3.1 Why Cook Strait is special

Cook Strait separates the North and South Islands by approximately 22 km at its narrowest point. Currents are strong (up to 4–5 knots in spring tides), weather can change rapidly, and the strait funnels westerly winds into powerful gusts.²⁰ It is among the more challenging short-sea crossings in the world.

Cook Strait freight is critical to NZ’s economic unity. The South Island produces a disproportionate share of NZ’s food (particularly dairy, meat, and grain), while the North Island contains roughly 77% of the population.²¹ Under nuclear winter, this imbalance may shift somewhat (South Island agriculture is more affected by cooling), but the fundamental need for inter-island freight remains.
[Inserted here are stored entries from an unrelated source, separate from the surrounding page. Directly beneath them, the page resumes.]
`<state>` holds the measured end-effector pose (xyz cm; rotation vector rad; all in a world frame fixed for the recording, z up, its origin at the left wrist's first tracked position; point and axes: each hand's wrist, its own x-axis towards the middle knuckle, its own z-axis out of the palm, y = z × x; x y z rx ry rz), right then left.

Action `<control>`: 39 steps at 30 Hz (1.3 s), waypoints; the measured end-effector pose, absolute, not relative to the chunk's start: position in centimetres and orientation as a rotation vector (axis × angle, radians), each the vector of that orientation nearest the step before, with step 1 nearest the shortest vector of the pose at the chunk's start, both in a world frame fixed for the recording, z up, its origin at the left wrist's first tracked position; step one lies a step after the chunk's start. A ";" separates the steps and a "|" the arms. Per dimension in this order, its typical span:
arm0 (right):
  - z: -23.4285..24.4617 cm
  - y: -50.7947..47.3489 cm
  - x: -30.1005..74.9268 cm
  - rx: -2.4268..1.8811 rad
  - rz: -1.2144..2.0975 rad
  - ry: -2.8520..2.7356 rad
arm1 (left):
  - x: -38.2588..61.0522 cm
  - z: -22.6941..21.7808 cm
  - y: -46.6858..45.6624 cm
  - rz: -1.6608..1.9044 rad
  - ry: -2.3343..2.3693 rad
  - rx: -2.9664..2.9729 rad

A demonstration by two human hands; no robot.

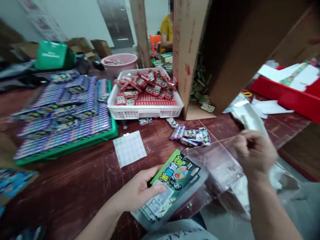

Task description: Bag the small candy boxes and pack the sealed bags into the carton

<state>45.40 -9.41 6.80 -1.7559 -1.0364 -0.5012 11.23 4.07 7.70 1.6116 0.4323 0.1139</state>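
My left hand [140, 190] is closed around a green and black printed card [181, 175] with colourful lettering, the thumb pressing on small black-and-white printed sheets [160, 200] at its lower end. The card appears to lie in or over a clear sleeve. On the right, my right hand [257, 153] is closed in a fist on the edge of a clear plastic bag [222, 166]. A thin orange line runs along that edge towards the card. Small purple packets [193, 135] lie loose just beyond the card.
A white basket [150, 113] of red packets stands ahead, beside an upright cardboard box [188, 50]. Left is a green tray [67, 150] stacked with purple packets. A white sheet [130, 148], a red bin [287, 96] and a pink tub [120, 61] are around. Someone in yellow [166, 31] sits behind.
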 end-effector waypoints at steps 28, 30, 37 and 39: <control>11.3 -2.0 43.4 -1.306 0.686 -1.087 | 9.6 5.0 4.5 0.081 0.769 1.442; 11.2 -4.8 44.2 -1.410 0.680 -1.200 | 7.8 4.2 5.3 0.188 0.969 1.419; 11.1 -7.4 40.4 -1.458 0.538 -1.663 | 10.6 5.6 4.0 0.098 0.635 1.799; 11.1 -5.6 39.6 -1.455 0.397 -1.573 | 12.7 6.3 3.4 0.064 0.413 1.873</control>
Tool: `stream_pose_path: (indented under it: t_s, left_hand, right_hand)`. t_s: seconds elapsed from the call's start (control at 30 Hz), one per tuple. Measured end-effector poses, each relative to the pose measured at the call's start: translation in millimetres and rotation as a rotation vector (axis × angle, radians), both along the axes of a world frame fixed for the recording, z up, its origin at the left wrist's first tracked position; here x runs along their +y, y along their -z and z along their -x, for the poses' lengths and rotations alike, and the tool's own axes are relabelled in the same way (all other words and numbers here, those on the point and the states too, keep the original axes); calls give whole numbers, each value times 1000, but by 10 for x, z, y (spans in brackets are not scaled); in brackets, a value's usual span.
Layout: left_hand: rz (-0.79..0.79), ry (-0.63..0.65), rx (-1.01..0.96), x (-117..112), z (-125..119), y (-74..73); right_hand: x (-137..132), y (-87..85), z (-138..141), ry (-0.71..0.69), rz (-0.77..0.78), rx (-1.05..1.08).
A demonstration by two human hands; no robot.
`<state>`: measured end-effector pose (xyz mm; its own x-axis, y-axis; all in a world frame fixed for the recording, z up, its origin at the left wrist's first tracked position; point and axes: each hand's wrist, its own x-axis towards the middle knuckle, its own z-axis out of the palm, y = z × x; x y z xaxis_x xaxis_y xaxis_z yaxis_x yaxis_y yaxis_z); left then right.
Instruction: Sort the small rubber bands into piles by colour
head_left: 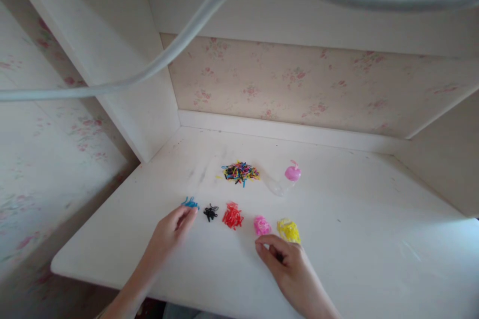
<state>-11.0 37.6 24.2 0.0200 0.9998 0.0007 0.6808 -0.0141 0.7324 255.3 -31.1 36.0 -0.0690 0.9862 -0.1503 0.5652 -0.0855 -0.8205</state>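
Small rubber bands lie sorted by colour in a loose row. My left hand (pixel 174 227) is at the left end, its thumb and fingers closed at the near edge of the blue rubber bands (pixel 190 203). To the right of these come black rubber bands (pixel 210 212), red rubber bands (pixel 232 216), pink rubber bands (pixel 262 226) and yellow rubber bands (pixel 289 230). Just in front of the pink pile, my right hand (pixel 282 259) has thumb and index finger pinched together. Whatever either pinch holds is hidden or too small to make out. Behind the row sits a mixed-colour heap of rubber bands (pixel 241 172).
A clear container (pixel 276 188) with a pink piece (pixel 293 173) at its end lies right of the mixed heap. The white desk (pixel 355 254) has a side panel at left and a papered back wall. A pale cable (pixel 209 7) crosses the upper view.
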Motion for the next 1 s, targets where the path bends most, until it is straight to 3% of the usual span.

3.2 Current capacity and long-term options

The Interislander and Bluebridge services together provide approximately 6–8 return crossings per day, with combined daily freight capacity of roughly 3,000–4,000 lane metres (equivalent to 150–200 heavy truck loads per direction).²² At reduced service (2–3 returns per day), capacity drops to roughly 1,000–1,500 lane metres, requiring cargo prioritisation.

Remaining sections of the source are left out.